In other words the credentials that are pulled into the client post signin with Amazon Cognito cannot be used to executed scripts outside of the application context?
Approach Part 2
Per my follow up questions it does not appear that relying on state within the webapp for making security decisions is good enough, as someone can probably figure out a way to get the token authentication token and manipulate the applications API directly using a client other than the core app.
So now I'm thinking about it like this:
1) Write the result to the sealed bucket (Processing Lambda)
2) Have the Stripe webhook update the users a transaction record in the users profile indicating payment paid = true (Stripe Lambda)
3) Create another lambda that has access rights to the sealed bucket but will return results only if paid=true. (Access Result Lambda)
So since Stripe is tied to an IAM user that is allowed to update the Application user profile and set paid=true and the sealed bucket can only be accessed by lambda that first checks if paid=true before returning the result, I believe that should guarantee security.
If anyone has a simpler approach please let me know.
This really is more a question of where you want to put the security, which in AWS there are many options, in your application logic which could mean:
Lambda/Webapp
S3 policies
IAM roles/groups
These decisions are usually dictated by where your identity store is kept, and also if you want to keep the notion of AWS users VS. users of your app.
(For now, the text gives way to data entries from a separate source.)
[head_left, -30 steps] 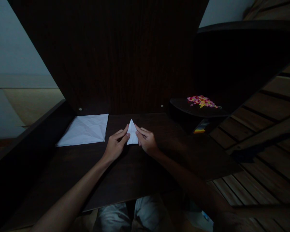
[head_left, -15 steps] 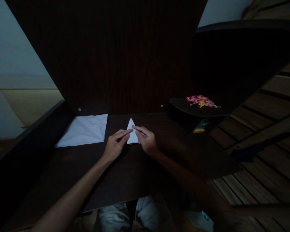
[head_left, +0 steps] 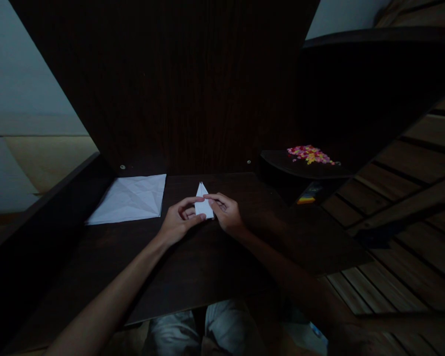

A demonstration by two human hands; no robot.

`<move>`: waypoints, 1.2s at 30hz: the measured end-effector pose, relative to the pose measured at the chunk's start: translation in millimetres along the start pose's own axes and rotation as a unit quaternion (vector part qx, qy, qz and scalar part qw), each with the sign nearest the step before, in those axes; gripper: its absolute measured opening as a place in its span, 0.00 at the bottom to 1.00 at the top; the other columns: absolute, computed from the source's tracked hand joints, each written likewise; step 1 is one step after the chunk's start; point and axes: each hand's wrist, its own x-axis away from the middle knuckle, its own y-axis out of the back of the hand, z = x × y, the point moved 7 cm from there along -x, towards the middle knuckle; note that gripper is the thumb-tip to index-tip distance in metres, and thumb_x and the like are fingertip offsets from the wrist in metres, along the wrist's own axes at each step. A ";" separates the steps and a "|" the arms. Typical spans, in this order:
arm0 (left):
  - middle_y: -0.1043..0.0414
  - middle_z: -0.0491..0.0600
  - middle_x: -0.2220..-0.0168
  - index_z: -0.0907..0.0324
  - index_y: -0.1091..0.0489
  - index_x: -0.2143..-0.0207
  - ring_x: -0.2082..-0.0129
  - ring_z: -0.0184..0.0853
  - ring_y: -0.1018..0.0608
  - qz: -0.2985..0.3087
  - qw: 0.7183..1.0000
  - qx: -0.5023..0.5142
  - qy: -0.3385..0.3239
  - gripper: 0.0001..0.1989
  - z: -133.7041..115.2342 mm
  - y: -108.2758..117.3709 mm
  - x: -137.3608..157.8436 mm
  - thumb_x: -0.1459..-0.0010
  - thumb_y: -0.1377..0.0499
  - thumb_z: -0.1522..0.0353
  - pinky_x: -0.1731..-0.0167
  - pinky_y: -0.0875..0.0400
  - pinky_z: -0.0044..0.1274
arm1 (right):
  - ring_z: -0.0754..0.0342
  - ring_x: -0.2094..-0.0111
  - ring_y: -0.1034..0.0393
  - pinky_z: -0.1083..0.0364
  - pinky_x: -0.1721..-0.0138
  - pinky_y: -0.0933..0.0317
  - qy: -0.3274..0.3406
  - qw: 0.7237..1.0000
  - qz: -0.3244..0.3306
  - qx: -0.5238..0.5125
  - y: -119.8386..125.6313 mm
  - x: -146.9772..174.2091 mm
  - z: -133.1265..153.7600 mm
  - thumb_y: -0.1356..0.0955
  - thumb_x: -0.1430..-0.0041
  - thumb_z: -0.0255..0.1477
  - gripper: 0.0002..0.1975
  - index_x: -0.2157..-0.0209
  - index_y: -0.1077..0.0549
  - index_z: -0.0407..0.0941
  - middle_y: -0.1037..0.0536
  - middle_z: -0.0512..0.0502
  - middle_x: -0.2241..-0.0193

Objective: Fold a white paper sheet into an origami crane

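A small piece of folded white paper (head_left: 203, 207) lies on the dark desk between both hands, its split pointed tip facing away from me. From the left, my left hand (head_left: 180, 216) grips it, with the index finger across its middle and the thumb at the near edge. My right hand (head_left: 224, 212) holds its right side, thumb on top and index finger reaching to the middle. Parts of the paper are hidden under the fingers.
White creased sheets (head_left: 129, 200) lie at the left, beside the desk's raised side panel (head_left: 59, 198). A corner shelf (head_left: 282, 165) on the right bears a heap of small pink, red and yellow pieces (head_left: 309, 154). Below it is a colour-striped item (head_left: 307, 197).
My left thumb has moved down to the paper's near edge, and the left fingers have spread wider. The right hand stays nearly where it was.
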 end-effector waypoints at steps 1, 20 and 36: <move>0.22 0.54 0.63 0.62 0.33 0.55 0.64 0.39 0.21 0.000 1.000 0.000 -0.001 0.27 0.3 0.3 -0.4 0.59 0.31 0.68 0.64 0.27 0.29 | 0.57 0.72 0.33 0.58 0.74 0.37 0.005 1.000 0.000 0.005 0.1 0.0 0.9 0.35 0.41 0.34 0.12 0.61 0.24 0.45 0.27 0.46 0.69; 0.31 0.43 0.76 0.62 0.32 0.49 0.74 0.29 0.28 -0.057 0.993 -0.084 -0.056 0.25 -10.1 11.3 -2.2 0.52 0.36 0.66 0.73 0.35 0.21 | 0.62 0.80 0.35 0.63 0.83 0.41 -0.080 0.991 0.034 -0.099 -7.3 -1.4 -10.5 0.29 0.51 0.31 0.27 0.51 0.43 0.48 0.33 0.57 0.74; 0.34 0.41 0.79 0.63 0.36 0.48 0.81 0.26 0.33 -0.059 0.995 -0.073 -0.043 0.31 -7.8 12.2 -0.9 0.55 0.33 0.66 0.80 0.43 0.18 | 0.62 0.80 0.37 0.63 0.82 0.44 -0.064 0.990 0.061 -0.111 -12.5 -0.6 -4.8 0.30 0.50 0.33 0.22 0.58 0.45 0.48 0.33 0.58 0.76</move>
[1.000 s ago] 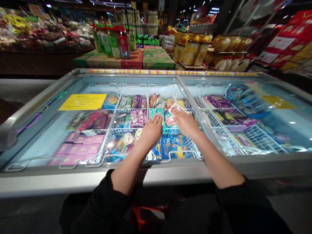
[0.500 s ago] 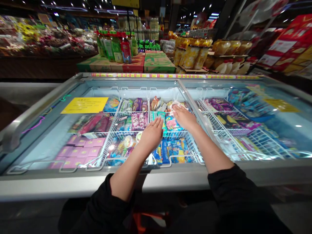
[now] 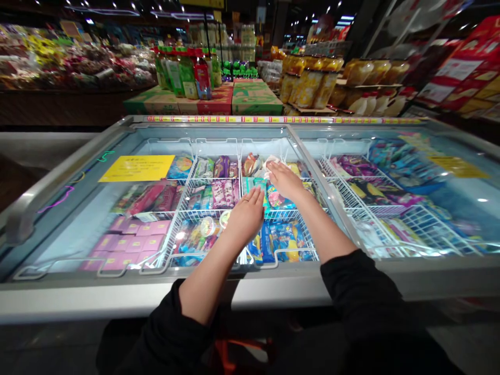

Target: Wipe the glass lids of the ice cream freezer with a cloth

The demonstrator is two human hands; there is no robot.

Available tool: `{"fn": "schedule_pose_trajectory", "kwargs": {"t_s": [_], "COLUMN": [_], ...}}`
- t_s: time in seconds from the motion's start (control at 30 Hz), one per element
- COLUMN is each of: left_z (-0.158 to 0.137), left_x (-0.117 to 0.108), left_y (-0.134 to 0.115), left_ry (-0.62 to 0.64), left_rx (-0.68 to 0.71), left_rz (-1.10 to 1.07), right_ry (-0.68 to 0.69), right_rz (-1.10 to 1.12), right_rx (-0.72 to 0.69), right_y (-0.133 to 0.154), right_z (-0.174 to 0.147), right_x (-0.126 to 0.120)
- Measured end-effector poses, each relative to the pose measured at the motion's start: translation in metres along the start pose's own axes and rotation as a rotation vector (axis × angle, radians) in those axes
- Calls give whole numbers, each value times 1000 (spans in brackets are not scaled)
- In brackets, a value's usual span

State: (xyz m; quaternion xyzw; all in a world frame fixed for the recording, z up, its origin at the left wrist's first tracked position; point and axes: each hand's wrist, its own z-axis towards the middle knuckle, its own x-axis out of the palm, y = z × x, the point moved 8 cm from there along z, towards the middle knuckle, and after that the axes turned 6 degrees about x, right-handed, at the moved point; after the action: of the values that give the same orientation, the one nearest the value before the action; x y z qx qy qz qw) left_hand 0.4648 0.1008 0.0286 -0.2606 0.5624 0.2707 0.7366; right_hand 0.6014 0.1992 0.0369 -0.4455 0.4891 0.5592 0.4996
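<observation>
My right hand [image 3: 287, 181] presses a crumpled white cloth or tissue [image 3: 269, 161] onto the glass lid [image 3: 84, 208] of a chest freezer, fingers stretched over it. My left hand [image 3: 246, 219] lies nearer the front, its fingers straight and together, with a ring on one of them. It looks flat on the same glass and holds nothing. Beneath the lid, white wire baskets [image 3: 285, 214] hold wrapped frozen treats, including purple-and-white packs [image 3: 223, 194] and blue bags [image 3: 287, 239].
A silver frame bar [image 3: 312, 161] crosses the lid right of my hand. A yellow notice [image 3: 136, 167] is at the left of the glass. Pink boxes [image 3: 133, 242] sit inside below it. Bottles [image 3: 185, 73] and jars [image 3: 310, 86] stand behind the freezer.
My right hand has slid left and slightly away from me across the glass, taking the white cloth along. My left hand stays in nearly the same spot.
</observation>
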Motion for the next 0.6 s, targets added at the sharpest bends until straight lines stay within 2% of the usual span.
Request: {"fn": "schedule_pose_trajectory", "kwargs": {"t_s": [0.1, 0.27, 0.37, 0.5, 0.6], "left_z": [0, 0, -1, -1, -3], "left_x": [-2, -9, -9, -10, -10], "left_y": [0, -4, -4, -5, -5], "left_ry": [38, 59, 75, 72, 85], "left_rx": [-18, -46, -70, -63, -58], "left_rz": [-5, -13, -24, -29, -23], "right_ry": [-26, 41, 109, 58, 8], "right_rz": [-36, -149, -133, -2, 55], "right_rx": [123, 266, 145, -116, -75], "right_y": [-12, -8, 10, 28, 14], "right_z": [5, -25, -29, -4, 15], "right_x": [-7, -15, -10, -5, -2]}}
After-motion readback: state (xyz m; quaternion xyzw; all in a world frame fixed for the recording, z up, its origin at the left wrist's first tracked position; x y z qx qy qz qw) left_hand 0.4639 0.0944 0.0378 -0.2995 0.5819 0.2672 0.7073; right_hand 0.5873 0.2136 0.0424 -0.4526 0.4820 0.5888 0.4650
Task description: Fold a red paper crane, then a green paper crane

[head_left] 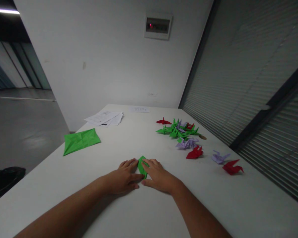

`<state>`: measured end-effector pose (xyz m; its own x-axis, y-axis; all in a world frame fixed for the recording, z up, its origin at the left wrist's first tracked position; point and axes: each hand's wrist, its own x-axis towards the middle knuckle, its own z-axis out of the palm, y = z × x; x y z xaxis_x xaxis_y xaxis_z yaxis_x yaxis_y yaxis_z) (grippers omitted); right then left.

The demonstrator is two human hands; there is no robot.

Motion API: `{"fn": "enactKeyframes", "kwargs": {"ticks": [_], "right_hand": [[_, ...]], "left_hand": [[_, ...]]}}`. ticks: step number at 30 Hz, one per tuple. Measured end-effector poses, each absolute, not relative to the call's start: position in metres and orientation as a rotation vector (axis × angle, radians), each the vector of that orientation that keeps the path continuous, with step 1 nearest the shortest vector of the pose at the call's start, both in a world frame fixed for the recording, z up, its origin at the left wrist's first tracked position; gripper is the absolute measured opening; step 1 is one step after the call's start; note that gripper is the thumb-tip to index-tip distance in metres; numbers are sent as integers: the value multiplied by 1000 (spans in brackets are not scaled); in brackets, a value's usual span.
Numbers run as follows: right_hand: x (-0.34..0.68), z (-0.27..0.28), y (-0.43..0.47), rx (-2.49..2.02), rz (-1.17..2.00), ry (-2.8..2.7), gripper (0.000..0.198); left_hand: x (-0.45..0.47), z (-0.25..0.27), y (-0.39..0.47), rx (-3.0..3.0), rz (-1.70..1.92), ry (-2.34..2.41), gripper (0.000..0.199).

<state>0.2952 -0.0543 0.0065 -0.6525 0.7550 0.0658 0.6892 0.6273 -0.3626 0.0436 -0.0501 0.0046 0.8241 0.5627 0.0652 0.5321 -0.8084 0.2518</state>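
A small piece of folded green origami paper (141,165) lies flat on the white table (129,211), its pointed top facing away from me. My left hand (127,176) rests along its left side, fingers stretched out, with one fingertip pressing near the lower end. Over the paper's right side lies my right hand (157,174), its fingers spread and touching the surface. Both hands partly cover the paper, so its lower right edge is hidden. Neither hand is wrapped round anything.
Folded green, purple and red paper cranes (178,129) are heaped at the back right. Nearer lie a red crane (232,167) and a purple crane (220,157). A creased green sheet (81,141) is at the left edge, with printed papers (104,118) behind. A black bin (6,181) stands lower left.
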Motion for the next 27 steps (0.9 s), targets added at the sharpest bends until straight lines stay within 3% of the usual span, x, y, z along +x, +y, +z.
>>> {"fn": "enactKeyframes", "kwargs": {"ticks": [3,6,13,20,27], "right_hand": [[297,4,-47,-1192,451,-2521,48],[299,0,-41,-1315,335,-2400,41],[298,-8,-37,-1430,289,-2316,38],[291,-18,-33,-1451,458,-2068,54],[286,-14,-34,-1326,742,-1937,39]], "left_hand": [[43,3,-49,2802,202,837,50],[42,2,-48,2814,214,827,51],[42,4,-48,2810,203,813,52],[41,4,-49,2816,199,813,50],[38,0,-47,2790,290,783,51]]}}
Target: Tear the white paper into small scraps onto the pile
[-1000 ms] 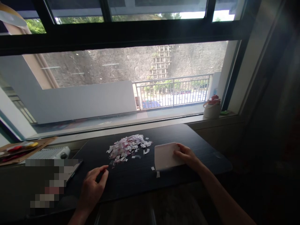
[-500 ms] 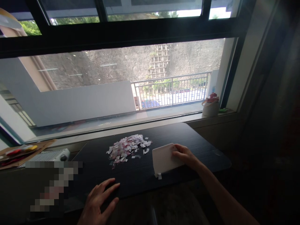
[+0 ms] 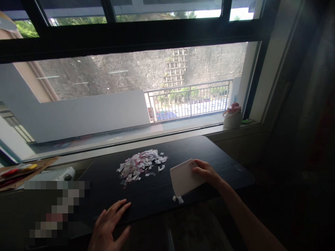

My preference is to keep these two pools separate, in that security logic like this is kept in the webapp/lambda and AWS security only deals with what rights developers have to the environment as well as what rights applications themselves have.
This means the webapp can always access the input and output buckets, but it keeps a record in a database somewhere (or makes use of your payment system API) who has paid and who hasn't paid and uses that information to deny or grant access to users. IMO this is a more modular design, and it enables you to lock down your AWS account better and is more clear to developers where security is located. In addition if you do go with IAM/S3 it will be more difficult to run and debug locally.
EDIT: After all your comments and additional security concerns you may also want to consider emailing a short lived URL link to the processed file, so that a user needs both email access as well as knowing their credentials to the application. This will mean even if your access token is stolen at the browser level, without the email access a hacker still can't get the processed file. If you want to be EXTREME SECURITY CORE, have the link that not only is authentication required, but also MFA so that they need to enter in a code which is constantly refreshing as you should have setup for your AWS account when you login.
I'm by no means a security expert but just follow best practices and do your due diligence and you will meet security expectations.